Once, she remembered, he told her that his favorite novel was Lermontov’s A Hero of Our Time, and gave her his extra copy. She took it home to her much warmer, more modern apartment, and read it through in one afternoon
and evening.
She remembered the night after she finished reading this book; it was very late and she was alone, the light glowing yellow around her like a sickness. A horrible sensation of fear and misgiving crushed her, a certain knowledge that in choosing this man she had chosen wrongly; that any man who loved such a book, where a cavalier draws all his romance and exultation from the bittersweet moment when he leaves his beloved behind, could only be rotten at his soft core—what she knew from her boarding school days Mary McCarthy would have called a “dangerous neurotic.”

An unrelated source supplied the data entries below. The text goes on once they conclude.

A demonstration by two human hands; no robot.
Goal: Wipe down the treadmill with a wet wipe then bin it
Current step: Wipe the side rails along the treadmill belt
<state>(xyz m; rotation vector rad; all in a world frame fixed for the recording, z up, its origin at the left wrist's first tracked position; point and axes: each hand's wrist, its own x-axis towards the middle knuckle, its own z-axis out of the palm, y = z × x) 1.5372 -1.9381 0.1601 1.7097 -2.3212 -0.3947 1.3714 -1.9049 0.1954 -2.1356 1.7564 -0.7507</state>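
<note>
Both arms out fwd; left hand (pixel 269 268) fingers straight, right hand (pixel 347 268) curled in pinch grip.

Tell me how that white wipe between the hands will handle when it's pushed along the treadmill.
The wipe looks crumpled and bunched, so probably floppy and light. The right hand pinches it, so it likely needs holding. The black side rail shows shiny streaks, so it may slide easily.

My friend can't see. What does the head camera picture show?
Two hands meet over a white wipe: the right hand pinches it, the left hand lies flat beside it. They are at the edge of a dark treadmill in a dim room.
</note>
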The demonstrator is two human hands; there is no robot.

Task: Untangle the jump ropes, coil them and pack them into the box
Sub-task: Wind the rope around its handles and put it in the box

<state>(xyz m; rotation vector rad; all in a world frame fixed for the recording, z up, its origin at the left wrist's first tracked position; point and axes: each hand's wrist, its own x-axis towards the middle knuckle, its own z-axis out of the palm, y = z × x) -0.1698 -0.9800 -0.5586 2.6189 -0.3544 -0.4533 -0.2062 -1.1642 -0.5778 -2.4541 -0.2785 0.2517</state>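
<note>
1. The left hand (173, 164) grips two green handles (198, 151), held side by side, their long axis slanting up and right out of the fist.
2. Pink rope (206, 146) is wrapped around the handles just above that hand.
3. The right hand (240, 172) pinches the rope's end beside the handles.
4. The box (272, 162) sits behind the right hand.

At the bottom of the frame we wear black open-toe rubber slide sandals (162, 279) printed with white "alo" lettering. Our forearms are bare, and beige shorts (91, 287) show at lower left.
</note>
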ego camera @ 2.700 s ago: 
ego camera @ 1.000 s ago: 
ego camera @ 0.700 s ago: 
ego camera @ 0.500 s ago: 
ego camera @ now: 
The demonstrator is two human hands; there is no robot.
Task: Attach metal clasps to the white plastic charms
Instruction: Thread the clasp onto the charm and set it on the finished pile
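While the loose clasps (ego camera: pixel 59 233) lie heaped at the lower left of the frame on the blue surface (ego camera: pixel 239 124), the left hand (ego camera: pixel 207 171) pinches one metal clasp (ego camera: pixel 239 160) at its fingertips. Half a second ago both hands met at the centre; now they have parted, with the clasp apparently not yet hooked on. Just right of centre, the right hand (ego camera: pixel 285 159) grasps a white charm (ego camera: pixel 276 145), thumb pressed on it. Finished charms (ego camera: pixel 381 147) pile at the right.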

But what did it mean? What was the ailment? She thought that night for a long time about Amadeus. She thought about his tendency to love her more, chase her with greater consistency and desire when she was running away from him. She had wanted to give it a name, to know whether she herself was at fault for having dived into the shallows of a heart such as his.
But at the same time, even after that night—and mark, she never completely forgot the realization of that night—her love for him only grew. That was the contradiction. The love became a world unto itself. It was both the liability and the fallback plan; her undoing but also her reward for bearing up under the undoing, the forest of pain, but also her comfort as she wandered lost in that forest. The itch of it, the painful itch of the love that would not cease; the inability to think of anything else when inside such a circle of longing and incomplete satisfaction and longing again—none of it was capable of coming to an end.
Margaret opened her eyes in the closed-up Biergarten, now returned to herself. Several types of pain snaked through her at once. The day in Treptower Park wavered, the tail of it at least, before her eyes, and then fled. In its place, her eyes filled with a blackness the color of pressure. She was on a folding chair in the cold night air, in the defunct Biergarten by the railway tracks.